_HOW TO COMPLETE THIS TASK_:
Exactly and only the lines from the one with "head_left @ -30" through the end of the listing are to be transcribed, both ends included.
=======
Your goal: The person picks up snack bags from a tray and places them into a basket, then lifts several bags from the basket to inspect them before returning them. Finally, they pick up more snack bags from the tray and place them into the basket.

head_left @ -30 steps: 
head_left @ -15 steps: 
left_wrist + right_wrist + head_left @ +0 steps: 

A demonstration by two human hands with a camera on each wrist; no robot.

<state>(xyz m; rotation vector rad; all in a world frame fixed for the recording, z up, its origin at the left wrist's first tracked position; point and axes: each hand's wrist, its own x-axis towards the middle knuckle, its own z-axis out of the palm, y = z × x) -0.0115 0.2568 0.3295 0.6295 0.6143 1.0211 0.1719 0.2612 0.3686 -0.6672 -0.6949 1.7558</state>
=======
_ANSWER SPACE_:
head_left @ -30 steps: 
head_left @ -15 steps: 
left_wrist + right_wrist + head_left @ +0 steps: 

A demonstration by two human hands with a camera on each wrist; no robot.

<state>(xyz m; rotation vector rad; all in a world frame fixed for the recording, z up, its origin at the left wrist's first tracked position; point and axes: each hand's wrist, its own x-axis towards the middle knuckle, its own z-axis out of the palm, y = z × x) -0.0115 0.2568 0.3295 0.6295 0.6143 1.0211 0.1719 0.2612 0.3686 -0.6672 -0.6949 1.7558</state>

There is no more output for this exercise.